Yet, even the buildings were mutated. He passed through an old low income housing project, the buildings all bulging at their middles, and at their summits the plastic of which they were composed had been weirdly affected by pollution, teased out into intricate branches so that it seemed that Stake strolled down a rubble-strewn promenade of baobab trees.
He finally found the building he sought in this now transfigured neighborhood. He stared at the third floor windows through which his mother had once gazed, as if hoping that her face might appear there. As if hoping his own, younger face would appear there. But the restorative miracle he desired was not triggered.
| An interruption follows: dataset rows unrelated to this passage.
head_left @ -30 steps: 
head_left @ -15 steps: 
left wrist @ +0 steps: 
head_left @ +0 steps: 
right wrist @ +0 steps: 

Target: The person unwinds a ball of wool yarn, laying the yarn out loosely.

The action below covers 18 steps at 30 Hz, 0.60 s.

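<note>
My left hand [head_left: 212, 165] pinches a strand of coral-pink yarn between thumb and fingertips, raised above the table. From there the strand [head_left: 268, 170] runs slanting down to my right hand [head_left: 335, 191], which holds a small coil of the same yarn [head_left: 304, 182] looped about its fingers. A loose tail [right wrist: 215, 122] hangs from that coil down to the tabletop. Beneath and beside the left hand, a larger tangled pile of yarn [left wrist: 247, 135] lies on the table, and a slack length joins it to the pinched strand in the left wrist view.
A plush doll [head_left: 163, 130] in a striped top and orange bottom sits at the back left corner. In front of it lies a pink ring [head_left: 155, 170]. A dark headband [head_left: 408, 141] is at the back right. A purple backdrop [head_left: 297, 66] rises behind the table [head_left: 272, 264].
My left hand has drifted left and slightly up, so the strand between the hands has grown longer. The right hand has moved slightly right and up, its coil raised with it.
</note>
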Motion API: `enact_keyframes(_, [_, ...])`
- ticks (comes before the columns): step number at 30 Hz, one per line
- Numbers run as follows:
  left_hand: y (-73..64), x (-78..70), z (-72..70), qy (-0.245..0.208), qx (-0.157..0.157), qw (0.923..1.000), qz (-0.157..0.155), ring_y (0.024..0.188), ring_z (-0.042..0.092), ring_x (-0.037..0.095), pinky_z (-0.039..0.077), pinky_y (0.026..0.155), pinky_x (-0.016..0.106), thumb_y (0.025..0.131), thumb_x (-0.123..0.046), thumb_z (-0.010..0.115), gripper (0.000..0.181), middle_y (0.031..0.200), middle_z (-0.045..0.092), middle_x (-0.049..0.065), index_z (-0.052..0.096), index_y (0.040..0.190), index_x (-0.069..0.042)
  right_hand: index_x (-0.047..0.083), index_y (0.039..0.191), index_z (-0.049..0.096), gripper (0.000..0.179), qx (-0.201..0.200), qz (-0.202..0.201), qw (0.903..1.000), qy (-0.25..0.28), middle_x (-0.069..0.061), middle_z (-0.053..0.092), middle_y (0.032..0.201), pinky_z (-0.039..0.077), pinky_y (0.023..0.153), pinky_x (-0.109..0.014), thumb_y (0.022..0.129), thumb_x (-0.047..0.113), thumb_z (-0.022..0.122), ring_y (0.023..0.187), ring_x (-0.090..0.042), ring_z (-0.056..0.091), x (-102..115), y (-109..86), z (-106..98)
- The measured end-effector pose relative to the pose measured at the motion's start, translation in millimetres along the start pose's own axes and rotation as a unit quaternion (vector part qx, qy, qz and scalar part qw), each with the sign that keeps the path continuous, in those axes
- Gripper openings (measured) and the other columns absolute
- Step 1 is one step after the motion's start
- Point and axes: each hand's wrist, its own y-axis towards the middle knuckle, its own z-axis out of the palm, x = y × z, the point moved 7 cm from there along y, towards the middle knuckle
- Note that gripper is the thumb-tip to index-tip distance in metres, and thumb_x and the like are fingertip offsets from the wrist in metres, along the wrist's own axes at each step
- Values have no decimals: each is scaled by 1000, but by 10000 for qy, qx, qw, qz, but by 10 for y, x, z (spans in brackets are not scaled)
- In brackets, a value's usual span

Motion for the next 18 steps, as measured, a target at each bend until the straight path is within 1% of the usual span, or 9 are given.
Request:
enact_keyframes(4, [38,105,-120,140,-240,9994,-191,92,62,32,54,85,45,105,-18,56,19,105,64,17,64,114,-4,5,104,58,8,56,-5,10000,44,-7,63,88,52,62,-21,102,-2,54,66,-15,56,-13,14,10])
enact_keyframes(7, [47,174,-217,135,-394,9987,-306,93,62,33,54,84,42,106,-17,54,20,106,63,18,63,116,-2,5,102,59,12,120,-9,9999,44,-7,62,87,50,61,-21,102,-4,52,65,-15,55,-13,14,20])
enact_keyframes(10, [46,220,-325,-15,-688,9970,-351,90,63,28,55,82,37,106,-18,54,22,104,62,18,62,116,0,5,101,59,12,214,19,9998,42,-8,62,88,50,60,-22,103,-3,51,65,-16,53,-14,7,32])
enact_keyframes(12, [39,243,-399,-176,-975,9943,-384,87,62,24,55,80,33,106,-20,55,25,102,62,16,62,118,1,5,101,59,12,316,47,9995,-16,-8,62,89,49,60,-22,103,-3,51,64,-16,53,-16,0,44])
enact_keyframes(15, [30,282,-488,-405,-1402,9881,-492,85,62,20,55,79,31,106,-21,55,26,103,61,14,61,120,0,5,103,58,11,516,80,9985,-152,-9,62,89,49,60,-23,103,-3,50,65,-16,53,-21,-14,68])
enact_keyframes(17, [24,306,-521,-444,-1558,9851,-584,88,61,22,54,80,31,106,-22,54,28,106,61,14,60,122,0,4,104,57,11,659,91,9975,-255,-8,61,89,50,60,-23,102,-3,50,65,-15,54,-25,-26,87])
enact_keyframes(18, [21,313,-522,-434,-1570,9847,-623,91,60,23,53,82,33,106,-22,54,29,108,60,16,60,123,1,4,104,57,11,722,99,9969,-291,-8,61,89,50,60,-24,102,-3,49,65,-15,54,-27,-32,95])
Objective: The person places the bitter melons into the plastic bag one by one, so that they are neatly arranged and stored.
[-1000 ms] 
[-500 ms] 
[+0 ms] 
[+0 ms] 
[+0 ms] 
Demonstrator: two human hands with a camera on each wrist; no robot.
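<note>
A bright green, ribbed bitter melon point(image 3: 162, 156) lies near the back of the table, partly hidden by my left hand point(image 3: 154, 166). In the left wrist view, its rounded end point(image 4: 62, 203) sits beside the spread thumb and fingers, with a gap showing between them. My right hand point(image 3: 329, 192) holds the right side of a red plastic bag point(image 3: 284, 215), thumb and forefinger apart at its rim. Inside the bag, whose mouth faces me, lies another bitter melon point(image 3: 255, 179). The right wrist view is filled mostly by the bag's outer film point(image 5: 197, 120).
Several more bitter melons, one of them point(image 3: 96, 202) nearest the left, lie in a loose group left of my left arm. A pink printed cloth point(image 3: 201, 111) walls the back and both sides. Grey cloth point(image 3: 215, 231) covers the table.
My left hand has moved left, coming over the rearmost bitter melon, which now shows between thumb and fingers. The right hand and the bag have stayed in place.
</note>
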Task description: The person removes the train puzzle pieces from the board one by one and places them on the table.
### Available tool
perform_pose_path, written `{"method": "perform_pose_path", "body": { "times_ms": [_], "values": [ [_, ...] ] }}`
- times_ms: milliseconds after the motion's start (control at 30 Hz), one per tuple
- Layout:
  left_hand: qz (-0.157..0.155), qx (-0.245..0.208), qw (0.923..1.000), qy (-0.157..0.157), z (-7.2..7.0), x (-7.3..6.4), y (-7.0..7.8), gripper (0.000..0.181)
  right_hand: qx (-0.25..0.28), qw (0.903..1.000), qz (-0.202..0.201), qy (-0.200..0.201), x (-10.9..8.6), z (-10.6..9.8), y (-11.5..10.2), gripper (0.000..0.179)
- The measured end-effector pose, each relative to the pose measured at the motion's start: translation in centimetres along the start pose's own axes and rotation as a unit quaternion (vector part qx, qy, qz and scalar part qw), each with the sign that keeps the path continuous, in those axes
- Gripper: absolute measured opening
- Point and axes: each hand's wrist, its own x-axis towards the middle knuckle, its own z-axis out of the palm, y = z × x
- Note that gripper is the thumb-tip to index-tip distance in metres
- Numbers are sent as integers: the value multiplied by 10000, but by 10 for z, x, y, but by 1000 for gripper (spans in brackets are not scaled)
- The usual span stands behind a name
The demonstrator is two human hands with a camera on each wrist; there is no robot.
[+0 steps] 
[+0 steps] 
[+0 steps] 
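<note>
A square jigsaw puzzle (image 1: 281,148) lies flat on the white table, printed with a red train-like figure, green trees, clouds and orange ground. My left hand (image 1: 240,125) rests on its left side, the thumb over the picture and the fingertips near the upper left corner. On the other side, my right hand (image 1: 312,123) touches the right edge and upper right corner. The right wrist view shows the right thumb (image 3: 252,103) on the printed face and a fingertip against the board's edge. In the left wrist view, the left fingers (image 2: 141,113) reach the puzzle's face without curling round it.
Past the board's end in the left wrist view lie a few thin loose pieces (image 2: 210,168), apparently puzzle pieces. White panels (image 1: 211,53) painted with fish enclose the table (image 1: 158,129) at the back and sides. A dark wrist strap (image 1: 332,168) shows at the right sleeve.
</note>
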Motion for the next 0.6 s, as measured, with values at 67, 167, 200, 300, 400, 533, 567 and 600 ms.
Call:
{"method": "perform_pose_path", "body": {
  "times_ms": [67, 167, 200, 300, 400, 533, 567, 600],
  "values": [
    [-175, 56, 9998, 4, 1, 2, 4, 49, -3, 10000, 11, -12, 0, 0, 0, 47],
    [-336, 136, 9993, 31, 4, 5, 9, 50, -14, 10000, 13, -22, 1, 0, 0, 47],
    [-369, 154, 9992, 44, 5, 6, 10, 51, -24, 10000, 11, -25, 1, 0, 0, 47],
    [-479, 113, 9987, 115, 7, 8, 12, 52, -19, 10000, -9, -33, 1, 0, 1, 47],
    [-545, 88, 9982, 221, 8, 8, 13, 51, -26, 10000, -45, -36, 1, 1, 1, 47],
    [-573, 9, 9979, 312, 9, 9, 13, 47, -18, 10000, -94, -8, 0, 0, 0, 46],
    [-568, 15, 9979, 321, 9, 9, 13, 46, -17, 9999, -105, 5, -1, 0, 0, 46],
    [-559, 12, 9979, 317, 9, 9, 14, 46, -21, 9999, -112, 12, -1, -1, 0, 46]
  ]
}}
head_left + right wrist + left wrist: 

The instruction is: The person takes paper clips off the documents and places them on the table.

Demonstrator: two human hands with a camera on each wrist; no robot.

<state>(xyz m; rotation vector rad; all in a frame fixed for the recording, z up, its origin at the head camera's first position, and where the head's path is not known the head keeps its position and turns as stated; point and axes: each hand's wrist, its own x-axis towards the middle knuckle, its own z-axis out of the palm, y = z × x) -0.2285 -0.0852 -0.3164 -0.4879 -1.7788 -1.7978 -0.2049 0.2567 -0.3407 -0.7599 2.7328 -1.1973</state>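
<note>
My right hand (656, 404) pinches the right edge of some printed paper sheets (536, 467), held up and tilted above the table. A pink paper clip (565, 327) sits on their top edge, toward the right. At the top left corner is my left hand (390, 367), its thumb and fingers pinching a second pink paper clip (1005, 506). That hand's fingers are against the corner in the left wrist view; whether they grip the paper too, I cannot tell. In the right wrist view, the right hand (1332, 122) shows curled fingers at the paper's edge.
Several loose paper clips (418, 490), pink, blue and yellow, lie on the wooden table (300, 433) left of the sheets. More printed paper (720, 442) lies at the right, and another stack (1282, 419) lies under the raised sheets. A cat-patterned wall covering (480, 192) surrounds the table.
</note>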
Stake flinched when he heard the chatter of automatic gunfire, a few blocks over. The sky was going coppery as evening approached, and it was best even for a seasoned war vet like himself not to be out in the gangs’ combat zone after dark. So he turned back toward the border of the mutant slum. As he walked, someone called out to him and he paused warily, looked over. A man sat on the top step of a tenement doorway, arched and shadowy like an alcove. In the gloom, long appendages stirred; tentacles? The man gurgled, “Are you a Ha Jiin?”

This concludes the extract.